NOTBURGA KARL

NOTBURGA KARL
Universität Bamberg

Zwischen Praxis und Didaktik

Was professionsbedingt oft zusammengedacht wird, möchte ich zunächst einzeln betrachten: Kunst – als autonome Praxis meines Denkens, Fühlens und Handelns, mit ihrer eigenen Geschichte – und die Didaktik der Kunst: die Anleitung zu und mit und über Kunst als meine Gabe für andere (ebenfalls mit ihrer eigenen Geschichte). Beides ist schön, macht aber viel Arbeit. Dabei soll mir das Eine jeweils zur Kontrastfolie des Anderen werden: Die Arbeit im Atelier zeigt, wie künstlich die Situation des angeleiteten Lernens sein kann, wie vorbestimmt und unhinterfragt Inhalte gefasst sein können, wie wenig Zeit zur Reife vorgesehen ist. Umgekehrt zeigt die Didaktik der Kunst, wie kurzlebig Diskurse – auch der Kunst – sein können, was passiert, wenn Autopoesis verwechselt wird mit Egoismus – als elitäre abgeschottete Subkultur, ihre Kurzlebigkeit und Gefräßigkeit, die Relativität von kreativem Chaos. Sie zeigt, was in der Kunst verdeckt, weil vermeintlich selbstverständlich ist: Wie sich Selbstwirksamkeit anfühlt, aber auch, welche Ökonomisierungsstrategien von Zeit, Raum und Ressourcen den Elan austreiben.
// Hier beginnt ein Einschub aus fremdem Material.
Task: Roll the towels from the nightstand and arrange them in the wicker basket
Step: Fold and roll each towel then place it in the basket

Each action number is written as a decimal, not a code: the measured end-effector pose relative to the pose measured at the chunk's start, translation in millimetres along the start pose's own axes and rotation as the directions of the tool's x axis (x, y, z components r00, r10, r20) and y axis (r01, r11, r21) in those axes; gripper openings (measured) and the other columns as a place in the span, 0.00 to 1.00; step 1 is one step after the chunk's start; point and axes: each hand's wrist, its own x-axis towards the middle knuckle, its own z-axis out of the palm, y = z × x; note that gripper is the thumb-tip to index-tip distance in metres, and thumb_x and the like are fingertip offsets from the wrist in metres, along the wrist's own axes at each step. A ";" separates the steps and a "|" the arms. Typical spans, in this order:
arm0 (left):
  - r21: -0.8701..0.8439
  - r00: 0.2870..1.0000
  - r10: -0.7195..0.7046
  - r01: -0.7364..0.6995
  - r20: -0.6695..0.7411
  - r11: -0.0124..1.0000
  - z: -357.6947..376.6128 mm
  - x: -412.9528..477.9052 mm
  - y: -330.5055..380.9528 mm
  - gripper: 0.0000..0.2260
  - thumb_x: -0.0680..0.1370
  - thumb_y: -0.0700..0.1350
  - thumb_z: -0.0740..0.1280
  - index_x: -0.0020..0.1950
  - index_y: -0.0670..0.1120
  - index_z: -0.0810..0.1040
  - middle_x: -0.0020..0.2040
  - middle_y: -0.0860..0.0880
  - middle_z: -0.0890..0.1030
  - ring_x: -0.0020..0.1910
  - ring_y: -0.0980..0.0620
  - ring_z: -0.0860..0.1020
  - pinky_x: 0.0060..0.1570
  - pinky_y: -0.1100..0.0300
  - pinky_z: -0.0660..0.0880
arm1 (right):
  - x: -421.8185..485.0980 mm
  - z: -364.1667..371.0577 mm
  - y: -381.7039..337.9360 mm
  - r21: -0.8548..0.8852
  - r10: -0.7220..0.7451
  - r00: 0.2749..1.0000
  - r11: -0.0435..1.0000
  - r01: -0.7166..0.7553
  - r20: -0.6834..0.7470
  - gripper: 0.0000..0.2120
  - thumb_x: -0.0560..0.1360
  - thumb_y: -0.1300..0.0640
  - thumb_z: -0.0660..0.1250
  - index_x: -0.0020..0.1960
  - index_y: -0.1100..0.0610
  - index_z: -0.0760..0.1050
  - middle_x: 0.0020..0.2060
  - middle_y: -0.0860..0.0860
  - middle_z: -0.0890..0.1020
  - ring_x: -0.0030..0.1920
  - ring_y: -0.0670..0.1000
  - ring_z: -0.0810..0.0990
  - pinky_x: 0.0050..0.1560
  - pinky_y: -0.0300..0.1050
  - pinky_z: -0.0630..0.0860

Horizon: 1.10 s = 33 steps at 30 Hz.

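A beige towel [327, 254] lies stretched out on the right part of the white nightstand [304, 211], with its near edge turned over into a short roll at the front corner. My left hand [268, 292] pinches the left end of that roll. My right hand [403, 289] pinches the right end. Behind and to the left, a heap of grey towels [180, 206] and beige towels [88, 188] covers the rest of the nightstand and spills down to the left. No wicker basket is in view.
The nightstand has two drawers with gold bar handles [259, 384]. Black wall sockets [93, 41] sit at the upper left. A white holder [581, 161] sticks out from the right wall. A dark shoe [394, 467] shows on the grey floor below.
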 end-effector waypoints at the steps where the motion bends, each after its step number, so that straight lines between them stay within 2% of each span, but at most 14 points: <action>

Von Aby Warburg bis Didi-Hubermann gilt der Zwischenraum als Ort der Erkenntnis. Diesen gilt es auszuloten. Welche Einsichten und Anregungen gewinne ich zwischen künstlersicher Praxis und Didaktik? Dazu operiere ich mit eigenen ästhetischen Versuchsanordnungen und Fremdbeobachtung und will mir selbst ein Fallbeispiel sein.